Methods: A prospective study was conducted including 120 patients with confirmed lung cancer and 60 healthy individuals as controls at a tertiary care center. A CRISPR-Cas12a diagnostic platform was developed to detect EGFR exon 19 deletions, KRAS G12C mutations, and ALK rearrangements in tumor tissue and plasma samples. In parallel, CRISPR-Cas9 editing was applied to patient-derived lung cancer cell cultures to selectively disrupt EGFR mutant alleles. The diagnostic performance of the CRISPR assay was compared against conventional PCR and next-generation sequencing (NGS).

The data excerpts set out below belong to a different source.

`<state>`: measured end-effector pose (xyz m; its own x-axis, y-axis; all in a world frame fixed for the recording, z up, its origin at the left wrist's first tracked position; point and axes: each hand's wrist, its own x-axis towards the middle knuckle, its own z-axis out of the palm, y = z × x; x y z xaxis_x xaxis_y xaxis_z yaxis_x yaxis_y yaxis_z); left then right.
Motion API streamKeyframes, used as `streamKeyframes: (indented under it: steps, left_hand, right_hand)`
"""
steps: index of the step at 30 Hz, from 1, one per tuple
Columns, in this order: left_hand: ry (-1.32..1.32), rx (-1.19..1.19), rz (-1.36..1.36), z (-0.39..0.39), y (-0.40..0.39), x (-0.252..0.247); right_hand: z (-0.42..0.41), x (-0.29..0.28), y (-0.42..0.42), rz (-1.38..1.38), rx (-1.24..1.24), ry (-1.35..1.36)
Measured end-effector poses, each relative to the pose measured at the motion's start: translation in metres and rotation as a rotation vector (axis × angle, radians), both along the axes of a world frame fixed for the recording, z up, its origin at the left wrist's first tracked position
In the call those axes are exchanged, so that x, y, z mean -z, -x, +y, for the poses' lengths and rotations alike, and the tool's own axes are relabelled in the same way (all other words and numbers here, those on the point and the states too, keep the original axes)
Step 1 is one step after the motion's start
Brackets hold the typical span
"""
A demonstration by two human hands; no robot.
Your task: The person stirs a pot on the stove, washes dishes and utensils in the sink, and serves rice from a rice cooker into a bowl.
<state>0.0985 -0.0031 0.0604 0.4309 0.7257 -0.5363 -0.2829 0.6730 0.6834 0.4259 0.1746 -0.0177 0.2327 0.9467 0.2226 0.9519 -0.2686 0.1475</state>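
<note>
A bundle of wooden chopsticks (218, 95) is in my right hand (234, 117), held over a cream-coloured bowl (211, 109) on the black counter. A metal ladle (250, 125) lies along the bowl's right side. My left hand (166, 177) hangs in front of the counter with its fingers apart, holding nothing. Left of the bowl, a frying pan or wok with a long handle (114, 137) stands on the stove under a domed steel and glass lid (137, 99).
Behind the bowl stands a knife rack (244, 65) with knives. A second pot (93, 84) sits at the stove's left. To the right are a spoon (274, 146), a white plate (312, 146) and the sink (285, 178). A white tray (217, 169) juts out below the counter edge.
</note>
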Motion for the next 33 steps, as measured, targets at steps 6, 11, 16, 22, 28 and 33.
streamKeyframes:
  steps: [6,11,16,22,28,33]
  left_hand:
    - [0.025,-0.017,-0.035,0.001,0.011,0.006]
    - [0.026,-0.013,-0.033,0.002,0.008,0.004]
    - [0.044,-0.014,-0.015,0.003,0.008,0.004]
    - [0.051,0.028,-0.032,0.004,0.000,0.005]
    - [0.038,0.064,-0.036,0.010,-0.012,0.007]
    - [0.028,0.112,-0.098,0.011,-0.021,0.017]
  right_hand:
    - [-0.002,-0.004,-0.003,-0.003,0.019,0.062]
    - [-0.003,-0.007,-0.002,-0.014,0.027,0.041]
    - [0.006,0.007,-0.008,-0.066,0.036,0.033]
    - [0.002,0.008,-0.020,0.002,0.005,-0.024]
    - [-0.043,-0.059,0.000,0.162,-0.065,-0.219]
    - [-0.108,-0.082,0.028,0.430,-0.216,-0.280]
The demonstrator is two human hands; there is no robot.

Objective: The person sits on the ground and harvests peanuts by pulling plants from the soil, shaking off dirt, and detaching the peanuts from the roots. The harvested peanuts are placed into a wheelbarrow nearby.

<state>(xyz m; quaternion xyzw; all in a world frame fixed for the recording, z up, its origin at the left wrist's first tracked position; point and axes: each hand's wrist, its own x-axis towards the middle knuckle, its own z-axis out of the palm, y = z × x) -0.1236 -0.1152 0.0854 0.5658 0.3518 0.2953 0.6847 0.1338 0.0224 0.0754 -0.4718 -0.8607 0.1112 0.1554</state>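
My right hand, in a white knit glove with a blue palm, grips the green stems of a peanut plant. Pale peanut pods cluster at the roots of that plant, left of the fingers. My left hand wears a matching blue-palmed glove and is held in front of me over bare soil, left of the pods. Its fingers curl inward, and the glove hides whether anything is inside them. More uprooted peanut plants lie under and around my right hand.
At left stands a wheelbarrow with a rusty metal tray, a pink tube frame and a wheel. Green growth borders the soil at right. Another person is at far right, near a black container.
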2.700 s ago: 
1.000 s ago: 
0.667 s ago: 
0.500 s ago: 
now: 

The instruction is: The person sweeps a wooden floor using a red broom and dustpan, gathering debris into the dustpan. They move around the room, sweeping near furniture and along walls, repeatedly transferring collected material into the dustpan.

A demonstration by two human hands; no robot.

Results: The CRISPR-Cas12a assay successfully detected as few as 10 DNA copies/µL within one hour. In tissue samples, the assay achieved 96.7% sensitivity and 98.3% specificity relative to NGS. In circulating tumor DNA extracted from plasma, sensitivity reached 92.1%. Functional assays demonstrated that CRISPR-Cas9-mediated disruption of EGFR mutations reduced cell viability by approximately 65% and suppressed downstream oncogenic signaling pathways.
Conclusion: CRISPR-based strategies demonstrate considerable promise for both precise detection and targeted intervention in lung cancer. The integration of CRISPR diagnostics with gene-editing applications could significantly advance precision oncology by enabling earlier diagnosis and patient-tailored therapeutic options.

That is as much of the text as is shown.